Die wenigen Familien scheinen tatsächlich alle Expats zu sein. Oder in der Warteschleife für ein Kaufobjekt, denn unsere kleine Hochhausinsel ist umgeben von den besten Adressen Atlantas für Einfamilienhäuser, viele davon gleichen wahren Anwesen. Meine Kinder sagen immer: „Deren Briefkasten vorne in der Auffahrt liegt ja schon in einer anderen Zeitzone.“
In so einer Nachbarschaft zu leben, sehe ich als Privileg und nicht unbedingt als bedauernswerten Zustand. Und das Hochhaus selbst ist für mich ebenfalls das Nonplusultra eines Wohnblocks – Korridore wie im Grandhotel, ein Concierge, der meine Pakete und die Hemden für die Reinigung entgegennimmt, ein Pool und gewienerte Aufzüge. Das Beste aber ist, dass ich mich um nichts kümmern muss.
Privilegien
Mir war klar, wieviel Arbeit mit dem Umzug nach Amerika auf mich zukommen würde, bis der Alltag organisiert wäre.
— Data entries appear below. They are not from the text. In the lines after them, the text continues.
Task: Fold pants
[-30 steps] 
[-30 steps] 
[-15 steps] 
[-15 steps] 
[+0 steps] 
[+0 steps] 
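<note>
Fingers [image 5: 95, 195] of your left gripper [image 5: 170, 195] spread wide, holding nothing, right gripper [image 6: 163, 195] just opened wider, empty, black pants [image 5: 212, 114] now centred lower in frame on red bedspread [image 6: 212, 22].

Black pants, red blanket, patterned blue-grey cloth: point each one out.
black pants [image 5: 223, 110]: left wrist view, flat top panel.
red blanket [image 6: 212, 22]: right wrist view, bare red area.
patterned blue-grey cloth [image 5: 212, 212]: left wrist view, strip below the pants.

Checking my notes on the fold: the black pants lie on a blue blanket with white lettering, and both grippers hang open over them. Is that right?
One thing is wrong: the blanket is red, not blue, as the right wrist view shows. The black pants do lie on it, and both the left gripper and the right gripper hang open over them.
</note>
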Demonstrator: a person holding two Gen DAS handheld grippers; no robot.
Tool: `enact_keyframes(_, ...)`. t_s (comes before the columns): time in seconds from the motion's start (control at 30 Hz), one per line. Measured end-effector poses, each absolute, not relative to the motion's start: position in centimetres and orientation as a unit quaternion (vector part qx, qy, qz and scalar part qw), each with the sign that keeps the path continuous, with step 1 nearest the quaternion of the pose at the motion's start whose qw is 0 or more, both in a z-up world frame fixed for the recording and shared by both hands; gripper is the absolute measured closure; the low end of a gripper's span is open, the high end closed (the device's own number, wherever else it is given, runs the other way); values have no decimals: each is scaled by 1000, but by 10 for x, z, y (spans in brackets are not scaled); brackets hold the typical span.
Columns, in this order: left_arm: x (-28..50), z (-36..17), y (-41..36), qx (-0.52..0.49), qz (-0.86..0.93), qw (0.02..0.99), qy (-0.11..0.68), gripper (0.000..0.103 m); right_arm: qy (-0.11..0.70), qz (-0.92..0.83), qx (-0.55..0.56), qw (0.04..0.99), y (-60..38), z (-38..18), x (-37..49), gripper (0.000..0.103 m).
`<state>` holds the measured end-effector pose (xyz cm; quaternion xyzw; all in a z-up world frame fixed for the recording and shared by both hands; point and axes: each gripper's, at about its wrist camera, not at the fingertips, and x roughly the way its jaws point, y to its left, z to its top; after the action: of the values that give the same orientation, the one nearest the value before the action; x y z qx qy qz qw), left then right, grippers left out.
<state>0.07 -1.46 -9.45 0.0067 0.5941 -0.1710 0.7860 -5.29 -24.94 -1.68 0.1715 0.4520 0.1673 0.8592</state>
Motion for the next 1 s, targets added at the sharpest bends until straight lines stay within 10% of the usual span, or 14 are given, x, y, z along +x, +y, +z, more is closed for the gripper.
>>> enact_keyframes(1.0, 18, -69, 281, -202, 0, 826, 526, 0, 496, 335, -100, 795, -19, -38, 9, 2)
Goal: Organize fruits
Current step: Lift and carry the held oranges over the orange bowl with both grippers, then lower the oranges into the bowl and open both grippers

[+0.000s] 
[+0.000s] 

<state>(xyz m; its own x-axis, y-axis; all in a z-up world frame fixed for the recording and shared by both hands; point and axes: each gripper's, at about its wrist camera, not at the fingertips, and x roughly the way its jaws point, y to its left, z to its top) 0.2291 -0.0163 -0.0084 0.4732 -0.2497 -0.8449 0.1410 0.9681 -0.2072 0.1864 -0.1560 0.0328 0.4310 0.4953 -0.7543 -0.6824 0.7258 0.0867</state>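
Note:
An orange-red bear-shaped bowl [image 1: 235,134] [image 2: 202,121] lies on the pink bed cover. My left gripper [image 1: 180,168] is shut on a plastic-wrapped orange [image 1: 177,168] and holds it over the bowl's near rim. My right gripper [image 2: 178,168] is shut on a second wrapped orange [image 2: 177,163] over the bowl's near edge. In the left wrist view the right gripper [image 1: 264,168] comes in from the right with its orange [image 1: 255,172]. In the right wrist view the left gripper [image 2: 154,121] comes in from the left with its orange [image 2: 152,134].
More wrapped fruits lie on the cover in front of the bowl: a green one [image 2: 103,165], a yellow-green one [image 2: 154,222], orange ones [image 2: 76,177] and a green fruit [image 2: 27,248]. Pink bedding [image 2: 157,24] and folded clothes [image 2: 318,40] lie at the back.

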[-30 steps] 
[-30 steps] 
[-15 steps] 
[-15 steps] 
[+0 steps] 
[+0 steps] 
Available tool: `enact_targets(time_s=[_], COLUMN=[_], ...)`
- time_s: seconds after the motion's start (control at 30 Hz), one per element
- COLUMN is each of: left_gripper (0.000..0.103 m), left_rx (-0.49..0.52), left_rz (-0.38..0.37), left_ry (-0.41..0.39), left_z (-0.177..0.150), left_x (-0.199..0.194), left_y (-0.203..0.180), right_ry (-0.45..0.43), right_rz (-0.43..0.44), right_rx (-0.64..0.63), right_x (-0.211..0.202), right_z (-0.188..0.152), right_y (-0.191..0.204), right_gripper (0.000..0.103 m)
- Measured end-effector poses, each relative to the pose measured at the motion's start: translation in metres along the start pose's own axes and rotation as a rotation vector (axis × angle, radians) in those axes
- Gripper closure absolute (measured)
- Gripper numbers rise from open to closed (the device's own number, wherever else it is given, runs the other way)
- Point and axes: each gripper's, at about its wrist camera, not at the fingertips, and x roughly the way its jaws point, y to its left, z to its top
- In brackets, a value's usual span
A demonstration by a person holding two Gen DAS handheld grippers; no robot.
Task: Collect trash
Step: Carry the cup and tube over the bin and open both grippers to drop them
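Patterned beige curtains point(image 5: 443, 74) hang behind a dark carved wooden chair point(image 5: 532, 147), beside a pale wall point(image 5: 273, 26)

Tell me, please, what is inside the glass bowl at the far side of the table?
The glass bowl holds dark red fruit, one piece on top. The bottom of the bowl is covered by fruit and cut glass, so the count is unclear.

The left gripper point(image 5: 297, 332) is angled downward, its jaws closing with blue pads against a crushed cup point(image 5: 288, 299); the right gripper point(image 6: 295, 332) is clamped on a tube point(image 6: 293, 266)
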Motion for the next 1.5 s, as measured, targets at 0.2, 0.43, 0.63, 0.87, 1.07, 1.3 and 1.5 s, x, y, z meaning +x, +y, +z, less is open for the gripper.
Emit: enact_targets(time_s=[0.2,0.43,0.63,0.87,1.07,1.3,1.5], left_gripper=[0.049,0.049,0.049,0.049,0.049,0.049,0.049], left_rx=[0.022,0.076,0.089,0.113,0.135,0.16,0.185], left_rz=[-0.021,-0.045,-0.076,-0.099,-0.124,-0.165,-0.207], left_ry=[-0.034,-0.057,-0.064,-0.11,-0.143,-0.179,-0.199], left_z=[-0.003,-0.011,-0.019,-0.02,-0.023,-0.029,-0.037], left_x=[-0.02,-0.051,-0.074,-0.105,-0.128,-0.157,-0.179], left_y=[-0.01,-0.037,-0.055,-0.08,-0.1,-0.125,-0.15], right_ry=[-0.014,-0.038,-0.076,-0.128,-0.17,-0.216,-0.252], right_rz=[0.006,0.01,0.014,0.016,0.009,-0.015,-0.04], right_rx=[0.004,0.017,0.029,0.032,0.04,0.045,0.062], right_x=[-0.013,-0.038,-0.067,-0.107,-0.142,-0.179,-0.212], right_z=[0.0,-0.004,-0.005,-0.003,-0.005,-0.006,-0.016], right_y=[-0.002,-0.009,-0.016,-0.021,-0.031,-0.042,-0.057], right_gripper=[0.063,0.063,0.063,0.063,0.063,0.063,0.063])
Ich habe Kinder, die Fuß fassen müssen, und einen Job im Schlepptau und ich wollte mich nicht auch noch darum kümmern müssen, dass die Einfahrt gefegt oder die Dachrinne vom Laub befreit ist; dass ein Klempner für verstopfte Abflüsse organisiert wird oder jemand für ausgefallene Klimaanlagen gesucht werden muss. Ich wollte mich auf die Aufgaben konzentrieren können, die mir am Herzen liegen, und mich nicht in einer fremden Stadt in einem fremden Land durch Handwerkerverzeichnisse wühlen, um ein fremdes Haus in Schuss zu halten. Dazu hatte ich in England ausreichend Erfahrung gesammelt. Ich wollte einfach nur zum Frontdesk laufen und den Haus-Service informieren. Fertig. Verantwortung abgegeben und fokussieren können. Das ist ein unglaubliches Privileg in meinen Augen.
Freiheiten
Ich bin mit unserer Wohnungswahl aber nicht nur von lästigen Hausmeisteraufgaben befreit, sondern wir genießen dadurch auch eine in Amerika nicht selbstverständliche Bewegungsfreiheit: die Teenager-Kinder können zur Schule laufen und sind nicht wieder auf das Mama-Taxi der Kinderzeit angewiesen; ich selbst kann zu Fuß einkaufen gehen. Wir Eltern wissen die Kinder abends gut behütet, wenn sie allein bleiben müssen (was immerhin schon ein Mal vorkam oder zwei) und ich selbst mag es, das Leben hinter den erleuchteten Fenstern zu sehen. Dann fühle ich mich weniger allein in der neuen Welt.
All diese Dinge sind uns wichtig – und wer in Amerika zuhause oder einen anderen Lebensstil gewöhnt ist, wird diese Vorteile nicht sehen. Der wird nur ein ratloses „Oh“ hauchen und das Thema wechseln, während ich denke: Was haben wir doch ein Glück, in diesem Hochhaus wohnen zu können! Ich bin für all das dankbar und für uns war es die beste Entscheidung bei der Wohnungssuche.